部屋に戻り、お茶をコップに入れてぐたりとソファに項垂れる滝沢に渡す。

「だいじょぶ?」

俺の問いかけにこくこくと無言で頷く。

「…悪い…。あんな、ことは、想定外で…。
学校でも、習わなかった…」

真っ青な顔でコップを両手で握りしめる。


そりゃそうでしょ。どこの世界に
『主人の情事にこのようにして混ざりましょう』
なんて教える学校があるっての。
この人クールなふりして意外と天然?


「気にすんなよ。
いきなりあんなこと言われりゃ誰だってビビるって」

意外とナイーブなんだな、と思いつつ先ほどの行為を思い出す。

…おかしいのは、俺か。

ふ、と自嘲気味に笑う俺に、滝沢がぐいとコップのお茶を飲みほして顔を向けた。

「…お前は、なぜ平気だったんだ。
あ、あんな行為を見せつけられて、尚且つあんな命令を…。
も、もしかして、な、慣れているのか」

滝沢と視線がぶつかる。

疑惑。
軽蔑。
不安。
恐れ。
困惑。

負の感情が入り混じって困惑した瞳を俺に向けてくる。

「…さあね」

俺は口元をちょっと上げて、滝沢から視線をそらしてお茶を一口飲んだ。それ以上何も聞かず、滝沢はずっと俺を見ていた。

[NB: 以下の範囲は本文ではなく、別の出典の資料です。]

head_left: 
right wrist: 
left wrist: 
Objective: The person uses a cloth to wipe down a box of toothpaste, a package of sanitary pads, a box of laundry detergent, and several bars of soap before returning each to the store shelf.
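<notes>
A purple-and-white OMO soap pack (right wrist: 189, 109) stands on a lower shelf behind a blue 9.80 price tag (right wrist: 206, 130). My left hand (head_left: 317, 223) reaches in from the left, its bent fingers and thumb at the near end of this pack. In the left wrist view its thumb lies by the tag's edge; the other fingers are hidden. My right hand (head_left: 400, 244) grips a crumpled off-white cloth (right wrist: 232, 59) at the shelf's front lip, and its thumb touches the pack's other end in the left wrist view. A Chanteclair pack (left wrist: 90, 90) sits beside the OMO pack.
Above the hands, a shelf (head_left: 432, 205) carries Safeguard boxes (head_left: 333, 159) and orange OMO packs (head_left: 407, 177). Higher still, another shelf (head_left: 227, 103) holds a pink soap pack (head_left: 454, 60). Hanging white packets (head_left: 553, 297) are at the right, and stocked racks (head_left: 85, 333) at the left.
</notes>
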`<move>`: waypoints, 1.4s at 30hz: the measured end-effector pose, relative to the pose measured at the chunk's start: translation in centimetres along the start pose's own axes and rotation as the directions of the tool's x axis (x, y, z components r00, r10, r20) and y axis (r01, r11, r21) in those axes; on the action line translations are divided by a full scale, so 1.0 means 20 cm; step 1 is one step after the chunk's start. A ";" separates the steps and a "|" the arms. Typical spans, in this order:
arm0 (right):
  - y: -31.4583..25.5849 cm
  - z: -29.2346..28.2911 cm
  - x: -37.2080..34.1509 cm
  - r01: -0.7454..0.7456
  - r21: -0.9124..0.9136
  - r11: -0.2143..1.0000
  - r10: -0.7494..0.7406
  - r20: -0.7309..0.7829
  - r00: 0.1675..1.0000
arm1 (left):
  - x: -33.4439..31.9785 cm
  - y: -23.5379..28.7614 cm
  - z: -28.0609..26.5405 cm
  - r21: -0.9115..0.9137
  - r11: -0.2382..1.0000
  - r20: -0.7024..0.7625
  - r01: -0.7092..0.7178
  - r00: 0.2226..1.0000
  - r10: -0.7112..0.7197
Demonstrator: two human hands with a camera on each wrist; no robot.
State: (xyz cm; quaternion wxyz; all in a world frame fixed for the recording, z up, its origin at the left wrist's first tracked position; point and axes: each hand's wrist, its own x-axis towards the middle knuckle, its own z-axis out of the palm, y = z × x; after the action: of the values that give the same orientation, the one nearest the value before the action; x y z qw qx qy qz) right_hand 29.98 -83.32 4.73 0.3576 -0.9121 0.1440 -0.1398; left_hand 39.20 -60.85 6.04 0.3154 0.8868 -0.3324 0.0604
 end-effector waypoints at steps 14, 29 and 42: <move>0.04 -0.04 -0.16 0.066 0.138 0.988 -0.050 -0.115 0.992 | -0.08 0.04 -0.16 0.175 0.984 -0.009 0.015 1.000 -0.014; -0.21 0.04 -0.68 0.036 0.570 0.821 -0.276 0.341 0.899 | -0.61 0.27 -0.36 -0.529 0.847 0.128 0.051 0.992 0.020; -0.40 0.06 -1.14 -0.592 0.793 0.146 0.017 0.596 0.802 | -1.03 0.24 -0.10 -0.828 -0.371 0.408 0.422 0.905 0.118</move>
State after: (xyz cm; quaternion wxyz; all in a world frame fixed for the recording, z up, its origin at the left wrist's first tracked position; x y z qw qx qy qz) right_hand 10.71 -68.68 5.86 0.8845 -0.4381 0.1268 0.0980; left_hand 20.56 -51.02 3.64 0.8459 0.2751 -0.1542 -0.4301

その後、幸人様の部屋から出て帰宅しようとする少年を玄関まで見送る。
滝沢は真っ赤になり、気まずそうに少年から目をそらしていた。

うぷぷ。意外とウブなのね、と思ったのが顔に出ていたのか、滝沢がじろりと俺を睨む。

「またのお越しをお待ち申し上げております」

俺はそんな中、俺は少年ににこりと笑い頭を下げてやる。
少年は頬を染め、

「…またきます。あなたに会いに…」

と言って出て行った。


いやいや、ご遠慮願いたい。
あの行為で俺にハマったとかやめてくれよ。
滝沢がそんな俺にまた一段と怪訝な顔を向けてきた。